Game theory has been extensively applied in various domains of smart energy management, including electric vehicles (EVs), distributed energy resources (DERs), and energy services. The integration of EVs into the grid necessitates sophisticated coordination strategies to optimize energy consumption and support grid services. Techniques such as Nash equilibria, coalition games, and Stackelberg games are employed to design decision-making frameworks that enhance energy trading, particularly in EVs via vehicle-to-grid interactions. In the DER and storage domain, game theory facilitates efficient energy trading, resource management, and incentive structures, highlighting its versatility and adaptability.

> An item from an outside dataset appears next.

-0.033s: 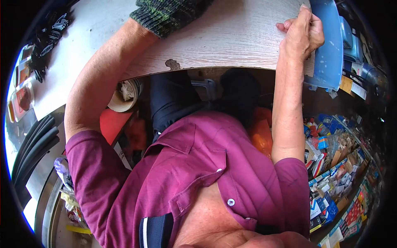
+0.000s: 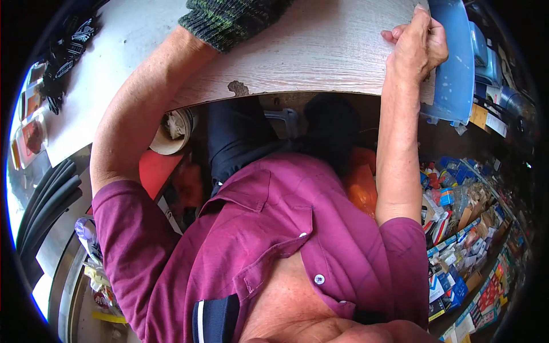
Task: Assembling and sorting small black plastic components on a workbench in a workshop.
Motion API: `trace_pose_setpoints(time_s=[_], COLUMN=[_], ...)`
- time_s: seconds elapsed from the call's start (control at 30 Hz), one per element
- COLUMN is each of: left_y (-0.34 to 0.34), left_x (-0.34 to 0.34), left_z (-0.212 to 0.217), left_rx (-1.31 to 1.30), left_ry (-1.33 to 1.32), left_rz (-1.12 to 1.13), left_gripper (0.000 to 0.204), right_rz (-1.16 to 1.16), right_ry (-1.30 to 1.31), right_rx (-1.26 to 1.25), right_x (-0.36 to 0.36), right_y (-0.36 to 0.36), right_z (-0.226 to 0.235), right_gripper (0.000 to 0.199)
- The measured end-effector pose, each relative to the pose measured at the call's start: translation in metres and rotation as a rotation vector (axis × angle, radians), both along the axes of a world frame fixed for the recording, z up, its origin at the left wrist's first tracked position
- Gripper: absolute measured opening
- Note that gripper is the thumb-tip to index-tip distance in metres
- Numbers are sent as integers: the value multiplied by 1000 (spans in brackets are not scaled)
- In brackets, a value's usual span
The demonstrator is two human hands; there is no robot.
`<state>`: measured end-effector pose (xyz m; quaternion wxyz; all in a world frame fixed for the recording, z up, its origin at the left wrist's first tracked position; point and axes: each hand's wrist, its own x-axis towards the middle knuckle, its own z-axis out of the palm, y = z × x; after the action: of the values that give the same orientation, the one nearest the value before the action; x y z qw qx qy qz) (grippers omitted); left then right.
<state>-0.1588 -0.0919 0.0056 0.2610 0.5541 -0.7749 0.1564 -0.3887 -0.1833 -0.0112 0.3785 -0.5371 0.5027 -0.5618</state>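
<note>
My left hand point(image 2: 234, 20) wears a dark green and black knitted glove and lies over the pale wood-grain tabletop point(image 2: 320, 63). Its fingers run out of the picture at the top, so their pose is hidden. Bare and closed, my right hand point(image 2: 420, 48) is at the table's right end, beside a blue plastic tray point(image 2: 454, 74). Its fingers are curled in and one reaches up to the picture's top edge. Whatever it may hold cannot be made out.
A chipped patch point(image 2: 238, 88) marks the table's near edge. Black tubes point(image 2: 48, 197) hang at the left, and a round tub point(image 2: 171, 134) stands below the table. Dark crumpled cloth point(image 2: 66, 60) lies at the far left. Boxes and packets point(image 2: 457, 268) crowd the lower right.
</note>
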Motion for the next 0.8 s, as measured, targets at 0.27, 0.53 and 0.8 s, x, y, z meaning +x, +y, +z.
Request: trace_pose_setpoints(time_s=[0.27, 0.53, 0.8], left_y=[-7, -54, -155], left_x=[19, 48, 95], left_z=[8, 88, 107], left_rx=[-147, -425, -240], left_ry=[102, 37, 22], left_rz=[-110, 48, 210], left_gripper=[32, 41, 48], right_rz=[-51, -37, -27], right_ry=[31, -13, -10], right_rx=[70, 62, 47], right_x=[4, 6, 2], right_y=[-5, 3, 1], right_z=[10, 7, -1], right_gripper=[27, 26, 27])
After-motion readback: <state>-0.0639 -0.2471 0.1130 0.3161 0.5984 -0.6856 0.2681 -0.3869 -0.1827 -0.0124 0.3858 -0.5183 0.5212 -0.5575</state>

P2P Energy Trading: A Novel Paradigm

The paper delineates P2P energy trading as a decentralized model enabling direct energy transactions among prosumers. In this setup, traditional grid dependencies are minimized, and local energy production and consumption are emphasized, fostering a sustainable community-based approach. The Brooklyn Microgrid is presented as a real-world pilot illustrating the feasibility and benefits of this model.

Application of Game Theory in P2P Energy Trading

In P2P networks, game theoretic frameworks are adapted to address strategic interactions among participants. The authors categorize energy trading applications into three domains: EVs, DER and storage, and services. Each domain employs distinct game theoretic models:

  1. EV Domain: An auction-based approach is utilized for P2P energy trading among EVs, integrated with consortium blockchains to ensure transaction security and user privacy. The auction process strategically balances supply and demand while maximizing social welfare.
  2. DER and Storage Domain: Coalition games are deployed to manage energy trading between small-scale producers and end-users. By leveraging a canonical coalitional game model, revenue distribution among participants is optimized, ensuring stable and equitable P2P trading.
  3. Service Domain: The integration of auction games with Stackelberg models facilitates service provision in P2P networks, emphasizing energy storage sharing. This hybrid approach yields robust demand response services, optimizing both residential and shared facility energy storage needs.

Results and Implications

The numerical analysis presented demonstrates the efficacy of the game-theoretic approaches in enhancing energy trading outcomes. In the EV domain, localized trading leads to reduced energy loss and increased system efficiency compared to hybrid models. In DER and storage, P2P trading significantly decreases electricity costs for end-users, while optimizing the blend of renewable sources enhances overall network performance. In service domains, residential participants benefit from increased utility through strategic storage sharing, outperforming traditional schemes.

Future Directions

The paper identifies several research avenues for advancing P2P energy trading. Key areas include consumer-centric models, regulatory integration, security enhancements using blockchain, and addressing challenges of incomplete information. Moreover, incorporating physical constraints such as Kirchhoff’s laws into game-theoretic frameworks presents an intriguing yet complex challenge.

In essence, the paper underscores the transformative potential of game-theoretic approaches in reimagining energy networks. By fostering efficient and secure P2P energy trading, these methodologies present a pathway towards decentralized, sustainable, and consumer-focused energy systems.